**Task prompt**
Search the listing below for the line containing "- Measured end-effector". From there through the line containing "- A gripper", transcribe every line exactly, both ends included.

**Given data**

--------

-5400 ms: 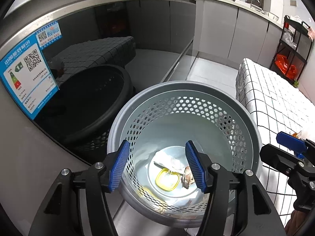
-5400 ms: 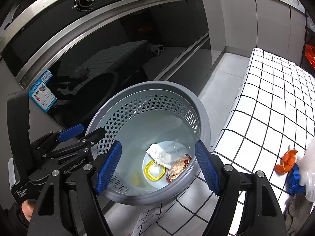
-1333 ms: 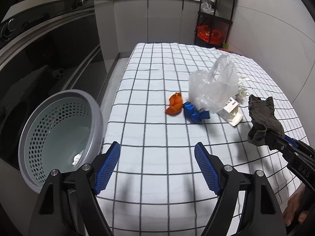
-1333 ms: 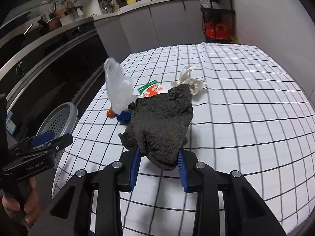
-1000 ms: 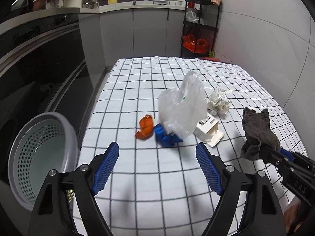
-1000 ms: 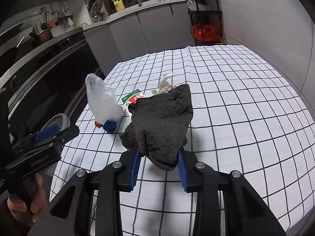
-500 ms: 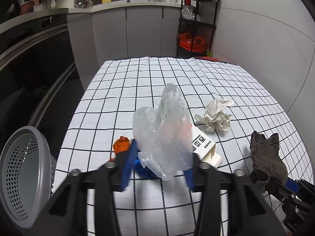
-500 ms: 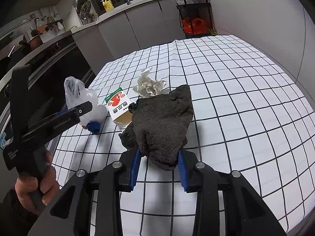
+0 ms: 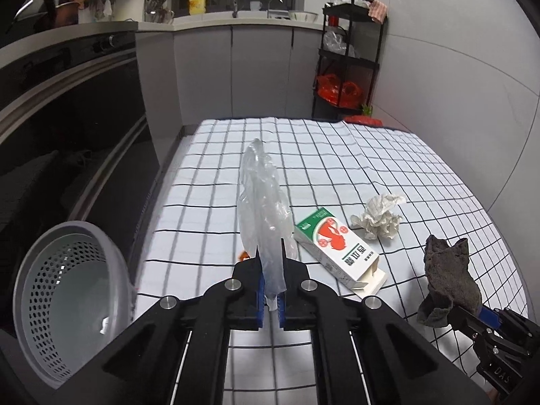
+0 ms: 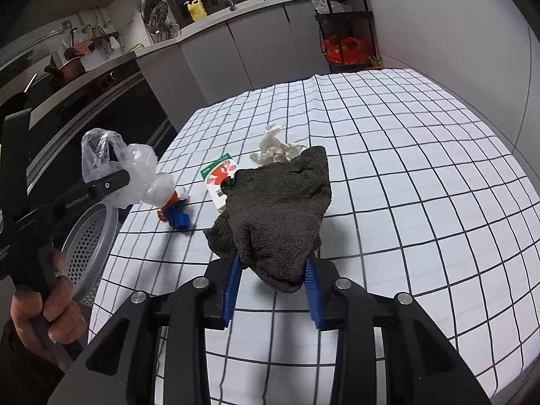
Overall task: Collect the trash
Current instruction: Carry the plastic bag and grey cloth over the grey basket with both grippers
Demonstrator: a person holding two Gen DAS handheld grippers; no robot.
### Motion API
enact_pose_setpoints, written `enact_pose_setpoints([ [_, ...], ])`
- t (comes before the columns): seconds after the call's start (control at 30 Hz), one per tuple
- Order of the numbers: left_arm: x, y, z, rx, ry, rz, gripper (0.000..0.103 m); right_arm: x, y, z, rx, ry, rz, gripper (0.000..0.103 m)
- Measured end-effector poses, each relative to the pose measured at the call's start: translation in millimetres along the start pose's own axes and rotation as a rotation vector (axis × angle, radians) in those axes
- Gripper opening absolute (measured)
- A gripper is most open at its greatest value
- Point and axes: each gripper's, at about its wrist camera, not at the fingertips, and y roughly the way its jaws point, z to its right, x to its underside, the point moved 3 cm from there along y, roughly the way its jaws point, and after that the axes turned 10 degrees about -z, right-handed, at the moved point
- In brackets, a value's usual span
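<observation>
The left gripper [image 9: 271,290] was clamped on a crumpled clear plastic bag [image 9: 263,216], lifted just right of the grey perforated bin [image 9: 64,300]. The right gripper [image 10: 274,288] pinched a dark grey rag [image 10: 280,212] further right. That flimsy bag could slip or snag the bin's rim, I reckoned.

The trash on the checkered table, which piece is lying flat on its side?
The milk carton, red and green on white, lies on its side with its open end toward the camera. The crumpled paper beside it is just a scrunched ball.
</observation>
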Motion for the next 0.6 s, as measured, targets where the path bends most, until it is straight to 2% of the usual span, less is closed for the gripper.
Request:
enact_pose_setpoints([
  [0.17,6.3,-19.6,-24.4,-0.048,-0.01,0.018,0.006,-3.8,-7.1,-22.8,-0.018,-0.041,0.008,0.033],
  [0.33,15.9,-36.3,-54.2,-0.061,-0.045,0.02,0.006,-8.0,-8.1,-53.8,-0.041,-0.103,0.007,0.033],
  [0.6,30.0,-52.2,-103.3,-0.109,-0.091,0.016,0.006,-15.2,1.1,-113.5,-0.125,-0.185,-0.006,0.033],
])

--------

**Response**
- Measured end-effector poses, each relative to the pose measured at the call's start: translation in millimetres along the start pose's own axes and rotation as a rotation vector (axis × angle, radians) in those axes
- Gripper opening absolute (measured)
- A gripper is most open at its greatest value

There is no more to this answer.